● **Problem**: For this exercise, retype each line of the material below verbatim and omit any picture.

++++

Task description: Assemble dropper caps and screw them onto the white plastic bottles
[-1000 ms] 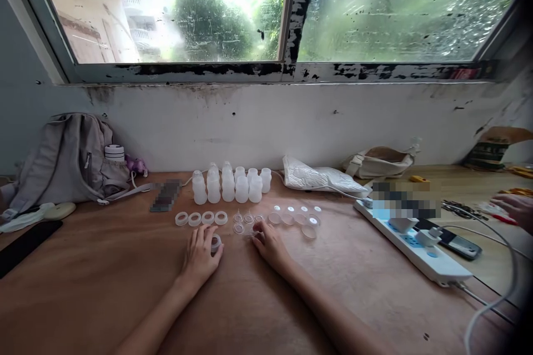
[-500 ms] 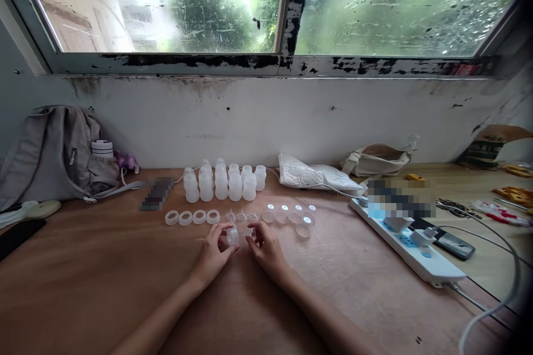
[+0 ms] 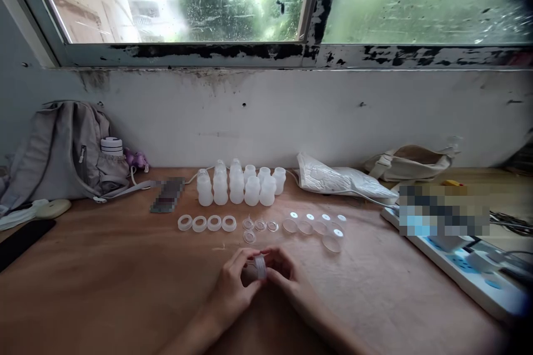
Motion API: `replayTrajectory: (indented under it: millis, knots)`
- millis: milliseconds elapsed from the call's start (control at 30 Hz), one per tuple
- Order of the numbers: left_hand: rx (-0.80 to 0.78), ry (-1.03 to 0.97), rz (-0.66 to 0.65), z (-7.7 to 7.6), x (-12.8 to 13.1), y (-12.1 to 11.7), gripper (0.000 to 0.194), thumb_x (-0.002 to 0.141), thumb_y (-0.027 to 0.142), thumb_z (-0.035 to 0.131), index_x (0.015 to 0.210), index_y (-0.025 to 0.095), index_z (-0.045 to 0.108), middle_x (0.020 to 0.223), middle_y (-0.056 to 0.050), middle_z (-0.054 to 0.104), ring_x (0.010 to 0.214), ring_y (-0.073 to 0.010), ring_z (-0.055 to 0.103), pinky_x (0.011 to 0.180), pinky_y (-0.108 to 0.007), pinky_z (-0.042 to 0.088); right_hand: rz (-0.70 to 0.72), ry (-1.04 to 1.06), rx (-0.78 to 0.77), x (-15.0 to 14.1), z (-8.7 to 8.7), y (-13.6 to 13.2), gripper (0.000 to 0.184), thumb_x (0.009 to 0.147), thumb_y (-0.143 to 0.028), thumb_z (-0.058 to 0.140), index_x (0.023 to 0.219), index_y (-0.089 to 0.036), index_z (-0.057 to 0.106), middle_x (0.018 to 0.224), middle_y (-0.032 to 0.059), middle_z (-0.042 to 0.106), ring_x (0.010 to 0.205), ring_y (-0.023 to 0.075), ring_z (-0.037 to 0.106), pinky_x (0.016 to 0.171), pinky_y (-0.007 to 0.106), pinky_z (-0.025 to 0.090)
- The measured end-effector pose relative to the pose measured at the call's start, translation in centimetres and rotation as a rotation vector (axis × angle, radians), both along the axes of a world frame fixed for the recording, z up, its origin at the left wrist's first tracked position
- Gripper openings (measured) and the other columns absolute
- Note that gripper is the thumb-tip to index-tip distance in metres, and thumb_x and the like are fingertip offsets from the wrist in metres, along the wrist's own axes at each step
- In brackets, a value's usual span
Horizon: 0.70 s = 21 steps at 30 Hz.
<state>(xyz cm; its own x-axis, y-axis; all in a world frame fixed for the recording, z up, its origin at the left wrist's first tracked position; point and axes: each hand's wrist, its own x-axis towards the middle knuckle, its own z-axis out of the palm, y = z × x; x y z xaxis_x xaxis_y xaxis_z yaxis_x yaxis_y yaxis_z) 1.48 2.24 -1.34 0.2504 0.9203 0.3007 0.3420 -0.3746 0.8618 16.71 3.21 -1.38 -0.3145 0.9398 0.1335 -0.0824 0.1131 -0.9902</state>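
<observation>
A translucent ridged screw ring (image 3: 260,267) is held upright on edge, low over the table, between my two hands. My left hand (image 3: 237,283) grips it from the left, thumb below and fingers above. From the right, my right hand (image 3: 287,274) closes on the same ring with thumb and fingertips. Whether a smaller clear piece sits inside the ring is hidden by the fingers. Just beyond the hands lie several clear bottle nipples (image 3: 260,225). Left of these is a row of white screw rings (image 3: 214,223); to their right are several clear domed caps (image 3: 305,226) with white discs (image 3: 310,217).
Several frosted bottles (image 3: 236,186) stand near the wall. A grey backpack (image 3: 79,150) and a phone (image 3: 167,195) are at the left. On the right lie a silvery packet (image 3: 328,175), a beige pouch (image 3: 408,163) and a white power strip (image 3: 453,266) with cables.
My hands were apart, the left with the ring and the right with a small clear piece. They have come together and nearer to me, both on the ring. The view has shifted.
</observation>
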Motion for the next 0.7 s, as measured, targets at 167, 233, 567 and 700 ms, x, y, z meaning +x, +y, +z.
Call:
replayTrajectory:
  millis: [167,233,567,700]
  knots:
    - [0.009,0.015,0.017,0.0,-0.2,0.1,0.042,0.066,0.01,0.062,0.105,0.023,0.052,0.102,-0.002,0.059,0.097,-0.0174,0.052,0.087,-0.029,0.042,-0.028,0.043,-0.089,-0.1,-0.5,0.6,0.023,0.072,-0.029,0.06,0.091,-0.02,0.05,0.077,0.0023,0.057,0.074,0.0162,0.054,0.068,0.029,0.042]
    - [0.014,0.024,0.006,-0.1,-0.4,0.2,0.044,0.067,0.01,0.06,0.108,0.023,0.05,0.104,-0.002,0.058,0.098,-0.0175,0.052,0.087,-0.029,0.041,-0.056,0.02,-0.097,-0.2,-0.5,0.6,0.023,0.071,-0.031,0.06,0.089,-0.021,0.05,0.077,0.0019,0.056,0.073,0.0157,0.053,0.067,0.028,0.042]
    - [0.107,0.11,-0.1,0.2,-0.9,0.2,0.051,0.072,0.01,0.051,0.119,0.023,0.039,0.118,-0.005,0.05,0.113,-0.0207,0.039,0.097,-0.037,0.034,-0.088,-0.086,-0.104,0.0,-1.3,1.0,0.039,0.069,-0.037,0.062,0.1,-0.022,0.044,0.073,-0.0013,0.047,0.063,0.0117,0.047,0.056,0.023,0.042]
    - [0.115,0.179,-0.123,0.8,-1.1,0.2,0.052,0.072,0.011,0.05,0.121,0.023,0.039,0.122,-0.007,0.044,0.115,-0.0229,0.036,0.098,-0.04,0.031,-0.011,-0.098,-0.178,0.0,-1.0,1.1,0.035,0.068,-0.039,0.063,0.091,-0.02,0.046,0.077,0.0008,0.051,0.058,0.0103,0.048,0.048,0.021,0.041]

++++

● **Written response**:
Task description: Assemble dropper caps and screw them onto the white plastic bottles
[-1000 ms] 
[-500 ms] 
[+0 ms] 
Motion API: `replayTrajectory: (indented under it: millis, knots)`
- millis: milliseconds elapsed from the call's start (control at 30 Hz), one per tuple
- Order of the numbers: left_hand: rx (-0.80 to 0.78), ry (-1.03 to 0.97), rz (-0.66 to 0.65), z (-7.7 to 7.6), x (-12.8 to 13.1), y (-12.1 to 11.7), gripper (0.000 to 0.194), thumb_x (-0.002 to 0.141), thumb_y (-0.027 to 0.142), thumb_z (-0.035 to 0.131), index_x (0.015 to 0.210), index_y (-0.025 to 0.095), index_z (-0.045 to 0.108), middle_x (0.020 to 0.223), middle_y (-0.056 to 0.050), middle_z (-0.054 to 0.104), ring_x (0.010 to 0.214), ring_y (-0.073 to 0.010), ring_z (-0.055 to 0.103), pinky_x (0.011 to 0.180), pinky_y (-0.108 to 0.007), pinky_z (-0.042 to 0.088); right_hand: rz (-0.70 to 0.72), ry (-1.04 to 1.06), rx (-0.78 to 0.77), x (-15.0 to 14.1), z (-8.7 to 8.7), y (-13.6 to 13.2), gripper (0.000 to 0.184), thumb_x (0.009 to 0.147), thumb_y (-0.143 to 0.028), thumb_z (-0.058 to 0.140), index_x (0.023 to 0.219), index_y (-0.089 to 0.036), index_z (-0.057 to 0.106), middle_x (0.018 to 0.224), middle_y (-0.032 to 0.059), middle_z (-0.042 to 0.106), ring_x (0.010 to 0.205), ring_y (-0.023 to 0.075), ring_z (-0.037 to 0.106), pinky_x (0.016 to 0.171), pinky_y (-0.007 to 0.106), pinky_z (-0.025 to 0.090)
- The measured end-effector pose relative to the pose measured at the call's start, translation in centimetres and rotation as a rotation vector (axis × angle, radians), both along the axes of a world frame fixed for the recording, z up, its origin at the left wrist's first tracked position
- Gripper openings (measured) and the other columns absolute
- Note that gripper is the thumb-tip to index-tip distance in metres, and thumb_x and the like are fingertip offsets from the wrist in metres, along the wrist's own axes at each step
- In brackets, a value's usual span
Horizon: 0.70 s = 21 steps at 30 Hz.
<state>(xyz cm; its own x-axis, y-axis; all in a world frame fixed for the recording, z up, its origin at the left wrist's first tracked position; point and axes: each hand's wrist, its own x-axis towards the middle knuckle, its own z-axis out of the palm, y = z × x; x y z xaxis_x xaxis_y xaxis_z yaxis_x yaxis_y yaxis_z) 1.48 2.24 -1.34 0.2504 0.9203 0.3007 0.3420 -0.3746 0.8618 16.71 3.21 -1.38 -0.3145 0.9398 0.1335 -0.0824 0.1131 -0.9902</state>
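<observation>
A translucent ridged screw ring (image 3: 260,267) is held upright on edge, low over the table, between my two hands. My left hand (image 3: 237,283) grips it from the left, thumb below and fingers above. From the right, my right hand (image 3: 287,274) closes on the same ring with thumb and fingertips. Whether a smaller clear piece sits inside the ring is hidden by the fingers. Just beyond the hands lie several clear bottle nipples (image 3: 260,225). Left of these is a row of white screw rings (image 3: 214,223); to their right are several clear domed caps (image 3: 305,226) with white discs (image 3: 310,217).
Several frosted bottles (image 3: 236,186) stand near the wall. A grey backpack (image 3: 79,150) and a phone (image 3: 167,195) are at the left. On the right lie a silvery packet (image 3: 328,175), a beige pouch (image 3: 408,163) and a white power strip (image 3: 453,266) with cables.
My hands were apart, the left with the ring and the right with a small clear piece. They have come together and nearer to me, both on the ring. The view has shifted.
</observation>
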Motion for the next 0.7 s, as measured, targets at 167, 233, 567 and 700 ms, x, y, z meaning +x, +y, +z.
Call:
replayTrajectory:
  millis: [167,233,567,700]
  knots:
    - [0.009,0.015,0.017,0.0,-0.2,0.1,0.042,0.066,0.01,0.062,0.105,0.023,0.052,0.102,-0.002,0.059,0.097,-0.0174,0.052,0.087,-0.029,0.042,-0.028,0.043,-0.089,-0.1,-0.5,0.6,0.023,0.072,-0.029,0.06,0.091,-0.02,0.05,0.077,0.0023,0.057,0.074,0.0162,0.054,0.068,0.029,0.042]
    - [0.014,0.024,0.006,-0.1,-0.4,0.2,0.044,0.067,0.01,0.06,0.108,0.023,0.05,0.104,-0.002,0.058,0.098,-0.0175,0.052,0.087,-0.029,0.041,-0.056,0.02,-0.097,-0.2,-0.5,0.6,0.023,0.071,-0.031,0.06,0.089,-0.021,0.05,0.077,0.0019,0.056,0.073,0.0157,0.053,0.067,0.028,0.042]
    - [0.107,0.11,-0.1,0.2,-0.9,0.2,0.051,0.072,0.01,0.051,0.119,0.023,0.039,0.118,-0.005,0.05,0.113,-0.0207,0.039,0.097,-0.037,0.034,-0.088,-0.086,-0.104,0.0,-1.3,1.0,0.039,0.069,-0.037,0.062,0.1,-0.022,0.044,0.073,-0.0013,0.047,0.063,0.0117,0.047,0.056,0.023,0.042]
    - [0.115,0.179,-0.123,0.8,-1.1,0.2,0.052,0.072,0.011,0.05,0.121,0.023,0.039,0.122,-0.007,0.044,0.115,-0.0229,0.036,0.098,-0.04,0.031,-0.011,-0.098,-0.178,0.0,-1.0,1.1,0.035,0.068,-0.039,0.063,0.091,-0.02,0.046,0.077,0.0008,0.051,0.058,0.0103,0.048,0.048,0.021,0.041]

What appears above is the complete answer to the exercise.